Throughout her life Susan was interested in progressive educational concepts. Most notably she generously supported with her time and money the Hillside Home School of Wright’s aunts (see Chapter 16 of Susan Lawrence: The Enigma in the Wright House). Consequently, the following excerpt from a letter she wrote to Wright on August 17, 1933, is not surprising:
[I] am desirous of running up to Spring Green for a day to see what you are doing there. I saw a very major report in a paper article of some work or project you were working out there. It caught my interest so thought I would like to give it a look over.
In his response to Susan dated August 21, 1933, Wright’s inner salesman emerged. He opened the letter by assuring her that she would approve of the venture because it is a way to salvage what Susan and her mother encouraged “years and years and years ago.” Presumably he was referring to his genius. Wright’s next paragraph wistfully regrets that there is little of the Lawrence fortune left. If only Susan had some money, she could build a cottage at Taliesin on waterfront hillside property for $1200 and watch the Fellowship grow first hand while investing what talents and money she could afford.

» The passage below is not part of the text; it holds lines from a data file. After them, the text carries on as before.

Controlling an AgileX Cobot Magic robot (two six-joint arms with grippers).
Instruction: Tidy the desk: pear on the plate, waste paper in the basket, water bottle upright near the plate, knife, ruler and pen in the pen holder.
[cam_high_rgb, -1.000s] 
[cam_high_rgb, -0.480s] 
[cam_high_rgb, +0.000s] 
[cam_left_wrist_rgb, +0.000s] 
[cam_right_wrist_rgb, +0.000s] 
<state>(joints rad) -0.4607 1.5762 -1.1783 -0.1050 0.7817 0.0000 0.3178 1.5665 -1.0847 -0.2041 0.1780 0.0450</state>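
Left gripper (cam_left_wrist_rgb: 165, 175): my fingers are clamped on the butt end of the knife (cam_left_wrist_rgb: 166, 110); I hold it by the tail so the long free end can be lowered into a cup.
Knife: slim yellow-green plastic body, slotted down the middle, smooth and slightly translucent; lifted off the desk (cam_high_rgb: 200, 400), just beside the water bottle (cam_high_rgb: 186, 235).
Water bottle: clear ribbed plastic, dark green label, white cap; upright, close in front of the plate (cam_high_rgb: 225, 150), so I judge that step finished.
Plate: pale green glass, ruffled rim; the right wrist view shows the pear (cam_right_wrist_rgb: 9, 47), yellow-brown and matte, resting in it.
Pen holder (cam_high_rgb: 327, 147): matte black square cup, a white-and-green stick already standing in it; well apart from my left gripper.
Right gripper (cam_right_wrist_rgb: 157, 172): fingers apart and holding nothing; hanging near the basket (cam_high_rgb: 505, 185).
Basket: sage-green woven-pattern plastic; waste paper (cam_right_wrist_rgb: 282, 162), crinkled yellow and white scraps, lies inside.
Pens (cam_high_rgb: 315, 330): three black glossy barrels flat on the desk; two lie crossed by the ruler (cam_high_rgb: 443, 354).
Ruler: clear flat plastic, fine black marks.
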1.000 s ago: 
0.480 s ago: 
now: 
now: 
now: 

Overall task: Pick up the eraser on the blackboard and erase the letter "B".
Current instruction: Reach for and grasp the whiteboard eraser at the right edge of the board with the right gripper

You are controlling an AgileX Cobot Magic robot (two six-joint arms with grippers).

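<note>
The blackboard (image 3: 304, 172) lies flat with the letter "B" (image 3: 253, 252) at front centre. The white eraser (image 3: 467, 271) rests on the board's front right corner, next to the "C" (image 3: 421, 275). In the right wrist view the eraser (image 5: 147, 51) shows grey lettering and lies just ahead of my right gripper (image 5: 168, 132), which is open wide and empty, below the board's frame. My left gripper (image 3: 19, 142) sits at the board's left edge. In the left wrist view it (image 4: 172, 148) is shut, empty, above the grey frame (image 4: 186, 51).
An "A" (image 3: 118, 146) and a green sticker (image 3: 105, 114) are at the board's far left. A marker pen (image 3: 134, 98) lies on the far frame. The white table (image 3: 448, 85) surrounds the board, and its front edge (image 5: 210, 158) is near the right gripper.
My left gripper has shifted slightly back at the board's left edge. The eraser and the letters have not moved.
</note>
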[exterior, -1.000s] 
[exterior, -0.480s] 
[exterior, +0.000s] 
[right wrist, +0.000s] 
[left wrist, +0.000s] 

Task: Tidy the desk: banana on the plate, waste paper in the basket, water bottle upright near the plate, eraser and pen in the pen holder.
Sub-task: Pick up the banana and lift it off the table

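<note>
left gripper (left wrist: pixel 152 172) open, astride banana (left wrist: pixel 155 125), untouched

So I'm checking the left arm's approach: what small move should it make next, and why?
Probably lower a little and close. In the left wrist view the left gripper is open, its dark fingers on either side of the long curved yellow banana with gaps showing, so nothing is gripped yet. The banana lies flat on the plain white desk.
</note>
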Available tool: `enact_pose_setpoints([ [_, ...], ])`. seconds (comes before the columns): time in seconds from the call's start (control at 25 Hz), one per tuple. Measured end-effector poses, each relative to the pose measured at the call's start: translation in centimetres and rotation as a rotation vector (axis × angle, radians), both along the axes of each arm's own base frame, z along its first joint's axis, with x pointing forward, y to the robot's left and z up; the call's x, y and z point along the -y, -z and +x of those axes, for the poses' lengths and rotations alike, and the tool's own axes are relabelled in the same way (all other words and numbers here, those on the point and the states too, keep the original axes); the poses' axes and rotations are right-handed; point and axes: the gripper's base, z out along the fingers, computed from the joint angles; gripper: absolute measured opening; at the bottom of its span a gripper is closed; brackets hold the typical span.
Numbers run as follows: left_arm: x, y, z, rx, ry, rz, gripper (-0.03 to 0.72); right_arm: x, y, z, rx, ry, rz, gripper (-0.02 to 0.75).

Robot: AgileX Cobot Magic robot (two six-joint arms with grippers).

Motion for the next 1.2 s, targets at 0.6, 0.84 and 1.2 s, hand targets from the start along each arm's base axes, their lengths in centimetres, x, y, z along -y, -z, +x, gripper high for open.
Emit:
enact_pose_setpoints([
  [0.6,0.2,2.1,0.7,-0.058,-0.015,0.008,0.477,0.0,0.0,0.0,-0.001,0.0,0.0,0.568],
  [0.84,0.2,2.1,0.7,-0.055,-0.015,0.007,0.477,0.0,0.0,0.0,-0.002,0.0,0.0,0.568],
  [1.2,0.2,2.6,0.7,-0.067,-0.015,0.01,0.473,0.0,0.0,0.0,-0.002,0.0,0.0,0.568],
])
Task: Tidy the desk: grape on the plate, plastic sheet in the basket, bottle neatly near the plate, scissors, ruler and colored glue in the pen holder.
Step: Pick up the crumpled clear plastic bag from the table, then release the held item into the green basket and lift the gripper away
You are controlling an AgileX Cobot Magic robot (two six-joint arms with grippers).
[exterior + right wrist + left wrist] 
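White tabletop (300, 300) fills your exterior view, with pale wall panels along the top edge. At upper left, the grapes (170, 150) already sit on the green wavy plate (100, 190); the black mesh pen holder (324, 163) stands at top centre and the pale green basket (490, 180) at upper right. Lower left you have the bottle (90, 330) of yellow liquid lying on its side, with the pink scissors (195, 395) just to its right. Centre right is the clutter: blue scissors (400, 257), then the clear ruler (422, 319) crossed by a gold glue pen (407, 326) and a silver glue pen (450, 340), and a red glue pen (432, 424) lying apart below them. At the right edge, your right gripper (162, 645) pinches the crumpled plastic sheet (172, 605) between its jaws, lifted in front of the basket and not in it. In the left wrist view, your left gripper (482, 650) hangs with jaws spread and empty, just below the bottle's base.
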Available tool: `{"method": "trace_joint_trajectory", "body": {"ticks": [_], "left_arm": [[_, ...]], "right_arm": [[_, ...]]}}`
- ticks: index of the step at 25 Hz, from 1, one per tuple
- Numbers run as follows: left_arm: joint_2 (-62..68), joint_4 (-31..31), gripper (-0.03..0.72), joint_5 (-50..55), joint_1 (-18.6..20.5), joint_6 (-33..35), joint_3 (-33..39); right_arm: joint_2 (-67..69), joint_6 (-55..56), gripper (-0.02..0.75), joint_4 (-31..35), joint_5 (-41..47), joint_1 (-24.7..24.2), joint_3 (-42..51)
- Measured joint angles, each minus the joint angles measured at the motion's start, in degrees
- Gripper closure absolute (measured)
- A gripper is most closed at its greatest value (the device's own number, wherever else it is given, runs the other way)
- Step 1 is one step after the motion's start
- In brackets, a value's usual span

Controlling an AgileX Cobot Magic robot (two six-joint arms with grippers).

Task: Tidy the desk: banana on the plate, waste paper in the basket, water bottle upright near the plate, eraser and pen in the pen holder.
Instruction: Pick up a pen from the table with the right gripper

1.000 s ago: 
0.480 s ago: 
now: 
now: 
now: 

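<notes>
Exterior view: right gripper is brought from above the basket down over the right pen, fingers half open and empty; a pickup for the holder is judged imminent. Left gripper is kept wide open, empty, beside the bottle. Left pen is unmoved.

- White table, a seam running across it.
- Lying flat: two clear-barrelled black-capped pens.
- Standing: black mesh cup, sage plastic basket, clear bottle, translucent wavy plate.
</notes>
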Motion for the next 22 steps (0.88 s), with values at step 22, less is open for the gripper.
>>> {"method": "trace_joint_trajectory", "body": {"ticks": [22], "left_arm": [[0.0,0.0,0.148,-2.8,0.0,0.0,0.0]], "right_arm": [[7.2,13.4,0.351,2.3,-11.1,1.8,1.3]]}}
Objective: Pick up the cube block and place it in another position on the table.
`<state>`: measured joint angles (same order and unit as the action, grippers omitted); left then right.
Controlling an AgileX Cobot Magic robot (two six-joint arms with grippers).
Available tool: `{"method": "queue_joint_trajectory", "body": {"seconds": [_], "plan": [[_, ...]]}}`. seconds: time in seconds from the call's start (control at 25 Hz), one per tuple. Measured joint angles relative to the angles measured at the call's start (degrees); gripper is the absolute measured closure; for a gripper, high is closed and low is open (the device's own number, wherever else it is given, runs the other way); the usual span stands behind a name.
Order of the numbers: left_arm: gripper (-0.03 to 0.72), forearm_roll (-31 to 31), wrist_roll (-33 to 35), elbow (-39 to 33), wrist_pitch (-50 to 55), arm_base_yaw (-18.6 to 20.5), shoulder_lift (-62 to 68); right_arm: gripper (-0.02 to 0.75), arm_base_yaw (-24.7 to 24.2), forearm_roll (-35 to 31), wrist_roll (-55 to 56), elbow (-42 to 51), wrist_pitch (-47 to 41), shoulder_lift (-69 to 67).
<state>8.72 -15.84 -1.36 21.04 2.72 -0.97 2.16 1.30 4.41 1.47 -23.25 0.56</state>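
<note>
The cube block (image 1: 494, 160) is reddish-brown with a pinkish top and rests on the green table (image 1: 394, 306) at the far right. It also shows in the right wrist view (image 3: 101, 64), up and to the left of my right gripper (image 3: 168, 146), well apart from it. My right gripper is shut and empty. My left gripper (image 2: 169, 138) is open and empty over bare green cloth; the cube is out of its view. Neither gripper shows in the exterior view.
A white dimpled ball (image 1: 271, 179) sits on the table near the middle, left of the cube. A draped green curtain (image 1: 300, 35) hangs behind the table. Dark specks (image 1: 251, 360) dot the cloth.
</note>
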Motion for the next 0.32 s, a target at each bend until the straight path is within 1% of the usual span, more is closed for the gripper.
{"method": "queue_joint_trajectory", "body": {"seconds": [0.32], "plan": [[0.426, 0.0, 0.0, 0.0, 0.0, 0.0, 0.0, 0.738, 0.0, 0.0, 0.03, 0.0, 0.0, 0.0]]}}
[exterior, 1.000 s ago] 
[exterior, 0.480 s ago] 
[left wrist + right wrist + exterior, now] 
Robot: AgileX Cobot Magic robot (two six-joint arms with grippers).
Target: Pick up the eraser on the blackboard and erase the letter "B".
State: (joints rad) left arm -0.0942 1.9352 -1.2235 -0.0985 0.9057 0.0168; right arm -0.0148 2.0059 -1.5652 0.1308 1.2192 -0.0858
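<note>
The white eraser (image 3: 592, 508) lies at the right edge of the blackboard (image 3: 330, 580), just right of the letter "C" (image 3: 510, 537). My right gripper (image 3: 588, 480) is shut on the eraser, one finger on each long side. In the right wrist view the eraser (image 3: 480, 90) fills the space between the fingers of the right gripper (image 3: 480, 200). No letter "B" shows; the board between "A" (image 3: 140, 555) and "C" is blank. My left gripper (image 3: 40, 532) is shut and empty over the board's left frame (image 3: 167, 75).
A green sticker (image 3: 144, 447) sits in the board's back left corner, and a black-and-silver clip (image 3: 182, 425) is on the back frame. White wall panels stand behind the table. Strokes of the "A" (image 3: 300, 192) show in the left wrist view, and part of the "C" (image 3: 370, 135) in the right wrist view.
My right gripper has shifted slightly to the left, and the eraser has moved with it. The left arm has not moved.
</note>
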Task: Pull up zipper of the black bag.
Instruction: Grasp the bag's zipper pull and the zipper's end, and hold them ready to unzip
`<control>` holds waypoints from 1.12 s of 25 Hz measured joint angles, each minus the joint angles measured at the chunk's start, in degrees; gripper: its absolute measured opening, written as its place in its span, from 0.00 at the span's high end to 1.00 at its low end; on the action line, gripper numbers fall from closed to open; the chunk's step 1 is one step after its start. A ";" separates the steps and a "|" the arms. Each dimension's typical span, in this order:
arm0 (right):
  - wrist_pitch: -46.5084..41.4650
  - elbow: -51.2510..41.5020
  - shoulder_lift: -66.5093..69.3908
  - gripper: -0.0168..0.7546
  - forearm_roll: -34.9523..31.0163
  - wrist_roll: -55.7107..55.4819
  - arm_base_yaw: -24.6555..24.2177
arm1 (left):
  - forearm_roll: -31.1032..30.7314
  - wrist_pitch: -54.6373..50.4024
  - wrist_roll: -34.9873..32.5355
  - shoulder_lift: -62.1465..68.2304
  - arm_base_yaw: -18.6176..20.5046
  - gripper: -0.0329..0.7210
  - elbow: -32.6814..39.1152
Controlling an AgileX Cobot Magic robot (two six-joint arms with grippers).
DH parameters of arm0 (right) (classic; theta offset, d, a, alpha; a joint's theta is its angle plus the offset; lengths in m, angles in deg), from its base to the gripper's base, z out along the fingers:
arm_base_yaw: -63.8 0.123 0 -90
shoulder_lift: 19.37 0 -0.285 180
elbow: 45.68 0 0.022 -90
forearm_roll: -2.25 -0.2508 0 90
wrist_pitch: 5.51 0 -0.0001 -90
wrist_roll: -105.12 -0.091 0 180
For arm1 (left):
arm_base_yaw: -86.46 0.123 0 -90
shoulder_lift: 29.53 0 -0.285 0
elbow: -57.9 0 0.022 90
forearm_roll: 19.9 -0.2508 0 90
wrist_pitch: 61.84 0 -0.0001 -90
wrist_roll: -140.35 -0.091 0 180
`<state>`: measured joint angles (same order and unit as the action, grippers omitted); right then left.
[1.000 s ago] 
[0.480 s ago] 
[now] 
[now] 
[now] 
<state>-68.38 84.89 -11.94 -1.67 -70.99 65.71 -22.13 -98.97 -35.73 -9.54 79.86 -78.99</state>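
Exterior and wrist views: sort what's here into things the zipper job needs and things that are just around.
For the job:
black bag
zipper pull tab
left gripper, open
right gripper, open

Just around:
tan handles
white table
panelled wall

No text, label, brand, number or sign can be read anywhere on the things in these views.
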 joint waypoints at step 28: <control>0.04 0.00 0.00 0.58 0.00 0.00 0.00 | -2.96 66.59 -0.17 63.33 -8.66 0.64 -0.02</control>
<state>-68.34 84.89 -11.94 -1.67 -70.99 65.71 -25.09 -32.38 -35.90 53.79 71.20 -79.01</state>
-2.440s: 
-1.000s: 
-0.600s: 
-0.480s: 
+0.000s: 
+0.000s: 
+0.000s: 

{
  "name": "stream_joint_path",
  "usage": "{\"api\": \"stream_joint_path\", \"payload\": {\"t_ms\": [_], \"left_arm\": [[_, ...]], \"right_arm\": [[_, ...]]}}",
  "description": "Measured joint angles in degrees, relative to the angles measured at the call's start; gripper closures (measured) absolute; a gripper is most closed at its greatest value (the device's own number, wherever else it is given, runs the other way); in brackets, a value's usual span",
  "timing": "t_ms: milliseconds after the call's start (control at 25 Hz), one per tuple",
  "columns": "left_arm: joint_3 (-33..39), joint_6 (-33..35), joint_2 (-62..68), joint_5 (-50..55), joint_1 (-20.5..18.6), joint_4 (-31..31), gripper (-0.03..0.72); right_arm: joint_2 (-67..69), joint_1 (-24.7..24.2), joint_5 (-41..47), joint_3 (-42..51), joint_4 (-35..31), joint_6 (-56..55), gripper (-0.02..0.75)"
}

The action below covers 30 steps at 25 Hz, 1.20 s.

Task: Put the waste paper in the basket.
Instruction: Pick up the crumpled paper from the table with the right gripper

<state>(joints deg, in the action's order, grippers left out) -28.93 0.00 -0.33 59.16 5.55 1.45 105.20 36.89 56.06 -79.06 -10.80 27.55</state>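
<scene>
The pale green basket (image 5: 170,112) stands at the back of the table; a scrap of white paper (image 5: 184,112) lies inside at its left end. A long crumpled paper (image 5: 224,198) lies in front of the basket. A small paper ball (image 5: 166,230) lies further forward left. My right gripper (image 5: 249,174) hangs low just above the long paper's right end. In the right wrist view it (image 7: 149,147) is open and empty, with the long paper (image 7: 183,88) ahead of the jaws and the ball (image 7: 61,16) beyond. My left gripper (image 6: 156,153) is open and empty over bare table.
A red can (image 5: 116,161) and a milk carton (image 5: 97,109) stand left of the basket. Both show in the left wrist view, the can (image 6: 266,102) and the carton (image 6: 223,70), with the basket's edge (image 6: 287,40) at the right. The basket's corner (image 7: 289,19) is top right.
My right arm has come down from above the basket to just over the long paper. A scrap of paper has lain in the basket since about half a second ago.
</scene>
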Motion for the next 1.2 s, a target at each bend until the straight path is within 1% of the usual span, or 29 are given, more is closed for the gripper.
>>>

Since Susan was struggling to overcome enormous debts at that time, Wright didn’t make a sale. However, he made a Friend of the Fellowship. In a December, 1933, brochure promoting the Taliesin Fellowship, 137 names are listed as “Friends of the Fellowship.” These are individuals who endorsed the revolutionary educational concept. It is a 1933 who’s who. The list includes such notables as Jane Addams, Chicago; Albert Einstein, Princeton; Buckminster Fuller, Bridgeport, Connecticut; Jens Jensen, Chicago; John Dewey, New York; Edna St. Vincent Millay, New York; Georgia O’Keeffe, New York; Dorothy Parker, New York; and Suzan Lawrence, Springfield, Illinois. I hope Susan gained some satisfaction with the inclusion of her (misspelled) name on that elite list at a low point in her life.